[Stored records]
┌────────
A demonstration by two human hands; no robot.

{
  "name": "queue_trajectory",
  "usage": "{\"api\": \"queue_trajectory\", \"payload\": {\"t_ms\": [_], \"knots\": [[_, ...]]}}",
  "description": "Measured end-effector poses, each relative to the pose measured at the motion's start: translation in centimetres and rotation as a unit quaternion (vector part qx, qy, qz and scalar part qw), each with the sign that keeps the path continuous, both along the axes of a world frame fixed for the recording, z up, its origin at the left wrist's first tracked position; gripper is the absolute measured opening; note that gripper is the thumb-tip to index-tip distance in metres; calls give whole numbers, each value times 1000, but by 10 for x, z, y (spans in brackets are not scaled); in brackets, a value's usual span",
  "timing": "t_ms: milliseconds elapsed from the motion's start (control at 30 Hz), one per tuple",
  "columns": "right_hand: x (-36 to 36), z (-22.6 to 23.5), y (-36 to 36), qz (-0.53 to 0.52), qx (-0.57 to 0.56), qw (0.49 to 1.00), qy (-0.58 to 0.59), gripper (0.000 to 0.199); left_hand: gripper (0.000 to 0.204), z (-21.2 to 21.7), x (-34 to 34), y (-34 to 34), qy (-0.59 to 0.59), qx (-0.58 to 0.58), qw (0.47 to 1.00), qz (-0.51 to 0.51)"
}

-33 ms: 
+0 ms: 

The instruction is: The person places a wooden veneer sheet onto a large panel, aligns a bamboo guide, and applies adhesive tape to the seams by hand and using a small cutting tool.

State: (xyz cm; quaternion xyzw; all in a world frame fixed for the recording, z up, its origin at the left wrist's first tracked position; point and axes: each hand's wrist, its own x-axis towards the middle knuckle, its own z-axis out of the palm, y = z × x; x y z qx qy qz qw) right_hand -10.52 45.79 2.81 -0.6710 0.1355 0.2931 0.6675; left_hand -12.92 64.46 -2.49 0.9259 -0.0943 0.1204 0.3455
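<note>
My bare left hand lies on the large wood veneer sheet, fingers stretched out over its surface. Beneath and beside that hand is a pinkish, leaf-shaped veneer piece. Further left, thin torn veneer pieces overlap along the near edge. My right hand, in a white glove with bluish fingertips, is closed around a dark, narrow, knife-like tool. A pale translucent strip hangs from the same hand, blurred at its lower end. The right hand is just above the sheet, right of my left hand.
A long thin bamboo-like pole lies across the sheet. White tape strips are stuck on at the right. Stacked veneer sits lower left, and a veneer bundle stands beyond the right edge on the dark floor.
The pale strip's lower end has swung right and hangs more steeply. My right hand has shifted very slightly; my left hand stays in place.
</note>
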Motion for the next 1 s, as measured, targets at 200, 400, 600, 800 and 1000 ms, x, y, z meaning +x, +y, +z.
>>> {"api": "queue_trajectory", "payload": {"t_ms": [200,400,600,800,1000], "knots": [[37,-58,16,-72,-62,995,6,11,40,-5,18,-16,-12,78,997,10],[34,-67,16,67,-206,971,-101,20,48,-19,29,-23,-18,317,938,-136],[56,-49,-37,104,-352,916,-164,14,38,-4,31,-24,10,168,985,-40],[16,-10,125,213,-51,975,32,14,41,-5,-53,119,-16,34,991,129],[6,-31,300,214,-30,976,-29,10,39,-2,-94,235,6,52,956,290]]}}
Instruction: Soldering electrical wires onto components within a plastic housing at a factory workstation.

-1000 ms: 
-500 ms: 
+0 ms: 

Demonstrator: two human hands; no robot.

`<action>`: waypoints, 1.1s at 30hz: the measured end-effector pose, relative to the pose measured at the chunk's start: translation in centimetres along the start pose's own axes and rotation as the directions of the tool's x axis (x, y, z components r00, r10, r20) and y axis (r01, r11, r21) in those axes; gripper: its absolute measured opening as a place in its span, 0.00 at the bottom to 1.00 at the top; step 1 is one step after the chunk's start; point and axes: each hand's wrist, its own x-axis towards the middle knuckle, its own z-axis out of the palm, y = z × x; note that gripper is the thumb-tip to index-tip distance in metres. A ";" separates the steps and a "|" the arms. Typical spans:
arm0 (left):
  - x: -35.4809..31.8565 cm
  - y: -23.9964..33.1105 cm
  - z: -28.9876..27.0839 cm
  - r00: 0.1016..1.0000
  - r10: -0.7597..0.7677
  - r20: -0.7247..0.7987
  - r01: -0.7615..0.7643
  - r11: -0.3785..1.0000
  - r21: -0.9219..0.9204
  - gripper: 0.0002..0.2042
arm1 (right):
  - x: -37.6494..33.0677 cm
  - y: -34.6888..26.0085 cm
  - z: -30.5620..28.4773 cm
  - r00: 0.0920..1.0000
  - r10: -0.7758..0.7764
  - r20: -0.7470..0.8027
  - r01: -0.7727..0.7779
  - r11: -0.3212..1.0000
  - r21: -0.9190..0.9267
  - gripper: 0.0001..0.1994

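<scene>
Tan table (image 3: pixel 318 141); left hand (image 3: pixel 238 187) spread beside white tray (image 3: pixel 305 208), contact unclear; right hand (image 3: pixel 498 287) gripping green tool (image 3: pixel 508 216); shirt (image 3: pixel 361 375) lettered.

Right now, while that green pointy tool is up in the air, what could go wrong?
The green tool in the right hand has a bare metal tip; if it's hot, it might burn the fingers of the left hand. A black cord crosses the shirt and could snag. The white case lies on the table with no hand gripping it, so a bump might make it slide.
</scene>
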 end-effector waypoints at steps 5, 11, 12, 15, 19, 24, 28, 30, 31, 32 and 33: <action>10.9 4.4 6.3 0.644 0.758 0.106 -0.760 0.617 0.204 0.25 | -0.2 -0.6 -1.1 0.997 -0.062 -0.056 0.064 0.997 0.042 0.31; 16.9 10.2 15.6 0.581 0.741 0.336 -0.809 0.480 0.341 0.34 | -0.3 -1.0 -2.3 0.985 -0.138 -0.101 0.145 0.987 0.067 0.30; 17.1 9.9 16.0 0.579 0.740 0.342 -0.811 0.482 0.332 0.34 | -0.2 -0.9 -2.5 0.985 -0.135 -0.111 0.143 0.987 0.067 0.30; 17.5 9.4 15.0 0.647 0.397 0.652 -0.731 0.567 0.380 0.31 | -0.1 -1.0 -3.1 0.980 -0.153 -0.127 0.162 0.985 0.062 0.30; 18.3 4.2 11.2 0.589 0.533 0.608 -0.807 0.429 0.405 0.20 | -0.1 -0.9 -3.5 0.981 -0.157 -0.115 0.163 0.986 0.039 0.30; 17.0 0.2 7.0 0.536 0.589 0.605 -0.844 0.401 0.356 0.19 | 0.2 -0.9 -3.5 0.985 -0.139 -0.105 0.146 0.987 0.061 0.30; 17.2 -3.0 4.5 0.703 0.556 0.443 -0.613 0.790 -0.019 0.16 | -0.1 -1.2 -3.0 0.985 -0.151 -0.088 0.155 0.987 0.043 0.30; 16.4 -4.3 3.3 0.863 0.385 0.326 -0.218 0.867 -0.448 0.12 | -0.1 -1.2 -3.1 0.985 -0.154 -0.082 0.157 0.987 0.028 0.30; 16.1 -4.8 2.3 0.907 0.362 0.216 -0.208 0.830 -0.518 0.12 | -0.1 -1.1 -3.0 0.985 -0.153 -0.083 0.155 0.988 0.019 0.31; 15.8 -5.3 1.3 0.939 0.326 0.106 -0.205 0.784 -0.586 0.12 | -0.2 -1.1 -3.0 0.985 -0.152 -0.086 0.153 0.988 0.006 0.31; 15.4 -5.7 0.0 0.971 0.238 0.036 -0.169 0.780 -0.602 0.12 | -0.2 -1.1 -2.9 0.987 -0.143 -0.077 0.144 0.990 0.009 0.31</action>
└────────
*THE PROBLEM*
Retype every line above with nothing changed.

*ANSWER AREA*
A demonstration by two human hands; no robot.

{
  "name": "queue_trajectory",
  "usage": "{\"api\": \"queue_trajectory\", \"payload\": {\"t_ms\": [_], \"knots\": [[_, ...]]}}",
  "description": "Measured end-effector poses, each relative to the pose measured at the motion's start: translation in centimetres and rotation as a unit quaternion (vector part qx, qy, qz and scalar part qw), each with the sign that keeps the path continuous, both along the axes of a world frame fixed for the recording, z up, its origin at the left wrist's first tracked position; gripper is the absolute measured opening; note that gripper is the thumb-tip to index-tip distance in metres; calls give whole numbers, each value times 1000, but by 10 for x, z, y (spans in brackets are not scaled); in brackets, a value's usual span",
  "timing": "t_ms: milliseconds elapsed from the motion's start (control at 30 Hz), one per tuple",
  "columns": "right_hand: x (-36 to 36), z (-22.6 to 23.5), y (-36 to 36), qz (-0.53 to 0.52), qx (-0.57 to 0.56), qw (0.49 to 1.00), qy (-0.58 to 0.59), gripper (0.000 to 0.199); left_hand: gripper (0.000 to 0.204), z (-21.2 to 21.7), x (-34 to 34), y (-34 to 34), qy (-0.59 to 0.59), qx (-0.58 to 0.58), qw (0.47 to 1.00), qz (-0.51 to 0.51)"
}

-33 ms: 
+0 ms: 

The instruction is: The person places a wooden veneer sheet onto a large panel, aligns a bamboo guide, and applies adhesive tape to the seams by hand and using a small cutting tool.

State: (xyz cm; quaternion xyzw; all in a world frame fixed for the recording, z up, its origin at the left wrist's first tracked position; point and axes: each hand's wrist, its own x-axis towards the middle knuckle, its own z-axis out of the palm, y = z × x; x y z qx qy qz qw) right_hand -10.52 45.79 2.81 -0.6710 0.1355 0.2931 0.6675; left_hand -12.92 64.46 -2.49 0.9259 -0.0943 0.1204 0.3455
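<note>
My bare left hand lies on the large wood veneer sheet, fingers stretched out over its surface. Beneath and beside that hand is a pinkish, leaf-shaped veneer piece. Further left, thin torn veneer pieces overlap along the near edge. My right hand, in a white glove with bluish fingertips, is closed around a dark, narrow, knife-like tool. A pale translucent strip hangs from the same hand, blurred at its lower end. The right hand is just above the sheet, right of my left hand.
A long thin bamboo-like pole lies across the sheet. White tape strips are stuck on at the right. Stacked veneer sits lower left, and a veneer bundle stands beyond the right edge on the dark floor.
The pale strip's lower end has swung right and hangs more steeply. My right hand has shifted very slightly; my left hand stays in place.
</note>
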Motion for the next 1 s, as measured, targets at 200, 400, 600, 800 and 1000 ms, x, y, z meaning +x, +y, +z.
>>> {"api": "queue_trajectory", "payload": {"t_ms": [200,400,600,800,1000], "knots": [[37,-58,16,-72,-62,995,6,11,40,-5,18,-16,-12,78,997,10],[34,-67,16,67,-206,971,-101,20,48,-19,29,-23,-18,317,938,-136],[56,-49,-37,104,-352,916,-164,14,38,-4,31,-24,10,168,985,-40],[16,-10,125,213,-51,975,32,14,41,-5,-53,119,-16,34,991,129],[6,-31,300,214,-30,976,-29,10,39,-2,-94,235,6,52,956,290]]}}
Instruction: Soldering electrical wires onto components within a plastic housing at a factory workstation.

-1000 ms: 
-500 ms: 
+0 ms: 

Demonstrator: two human hands; no robot.

`<action>`: waypoints, 1.1s at 30hz: the measured end-effector pose, relative to the pose measured at the chunk's start: translation in centimetres along the start pose's own axes and rotation as the directions of the tool's x axis (x, y, z components r00, r10, r20) and y axis (r01, r11, r21) in those axes; gripper: its absolute measured opening as a place in its span, 0.00 at the bottom to 1.00 at the top; step 1 is one step after the chunk's start; point and axes: each hand's wrist, its own x-axis towards the middle knuckle, its own z-axis out of the palm, y = z × x; note that gripper is the thumb-tip to index-tip distance in metres. A ";" separates the steps and a "|" the arms. Typical spans:
arm0 (left):
  - x: -35.4809..31.8565 cm
  - y: -23.9964..33.1105 cm
  - z: -28.9876..27.0839 cm
  - r00: 0.1016..1.0000
  - r10: -0.7597..0.7677
  - r20: -0.7247..0.7987
  - r01: -0.7615..0.7643
  - r11: -0.3785..1.0000
  - r21: -0.9219..0.9204
  - gripper: 0.0002..0.2042
arm1 (right):
  - x: -37.6494..33.0677 cm
  - y: -34.6888..26.0085 cm
  - z: -30.5620..28.4773 cm
  - r00: 0.0920..1.0000
  - r10: -0.7758..0.7764
  - r20: -0.7470..0.8027
  - r01: -0.7727..0.7779
  - r11: -0.3212..1.0000
  - r21: -0.9190..0.9267
  - gripper: 0.0001..0.1994

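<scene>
Tan table (image 3: pixel 318 141); left hand (image 3: pixel 238 187) spread beside white tray (image 3: pixel 305 208), contact unclear; right hand (image 3: pixel 498 287) gripping green tool (image 3: pixel 508 216); shirt (image 3: pixel 361 375) lettered.

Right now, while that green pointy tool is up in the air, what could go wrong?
The green tool in the right hand has a bare metal tip; if it's hot, it might burn the fingers of the left hand. A black cord crosses the shirt and could snag. The white case lies on the table with no hand gripping it, so a bump might make it slide.
</scene>
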 end-effector waypoints at steps 5, 11, 12, 15, 19, 24, 28, 30, 31, 32 and 33: <action>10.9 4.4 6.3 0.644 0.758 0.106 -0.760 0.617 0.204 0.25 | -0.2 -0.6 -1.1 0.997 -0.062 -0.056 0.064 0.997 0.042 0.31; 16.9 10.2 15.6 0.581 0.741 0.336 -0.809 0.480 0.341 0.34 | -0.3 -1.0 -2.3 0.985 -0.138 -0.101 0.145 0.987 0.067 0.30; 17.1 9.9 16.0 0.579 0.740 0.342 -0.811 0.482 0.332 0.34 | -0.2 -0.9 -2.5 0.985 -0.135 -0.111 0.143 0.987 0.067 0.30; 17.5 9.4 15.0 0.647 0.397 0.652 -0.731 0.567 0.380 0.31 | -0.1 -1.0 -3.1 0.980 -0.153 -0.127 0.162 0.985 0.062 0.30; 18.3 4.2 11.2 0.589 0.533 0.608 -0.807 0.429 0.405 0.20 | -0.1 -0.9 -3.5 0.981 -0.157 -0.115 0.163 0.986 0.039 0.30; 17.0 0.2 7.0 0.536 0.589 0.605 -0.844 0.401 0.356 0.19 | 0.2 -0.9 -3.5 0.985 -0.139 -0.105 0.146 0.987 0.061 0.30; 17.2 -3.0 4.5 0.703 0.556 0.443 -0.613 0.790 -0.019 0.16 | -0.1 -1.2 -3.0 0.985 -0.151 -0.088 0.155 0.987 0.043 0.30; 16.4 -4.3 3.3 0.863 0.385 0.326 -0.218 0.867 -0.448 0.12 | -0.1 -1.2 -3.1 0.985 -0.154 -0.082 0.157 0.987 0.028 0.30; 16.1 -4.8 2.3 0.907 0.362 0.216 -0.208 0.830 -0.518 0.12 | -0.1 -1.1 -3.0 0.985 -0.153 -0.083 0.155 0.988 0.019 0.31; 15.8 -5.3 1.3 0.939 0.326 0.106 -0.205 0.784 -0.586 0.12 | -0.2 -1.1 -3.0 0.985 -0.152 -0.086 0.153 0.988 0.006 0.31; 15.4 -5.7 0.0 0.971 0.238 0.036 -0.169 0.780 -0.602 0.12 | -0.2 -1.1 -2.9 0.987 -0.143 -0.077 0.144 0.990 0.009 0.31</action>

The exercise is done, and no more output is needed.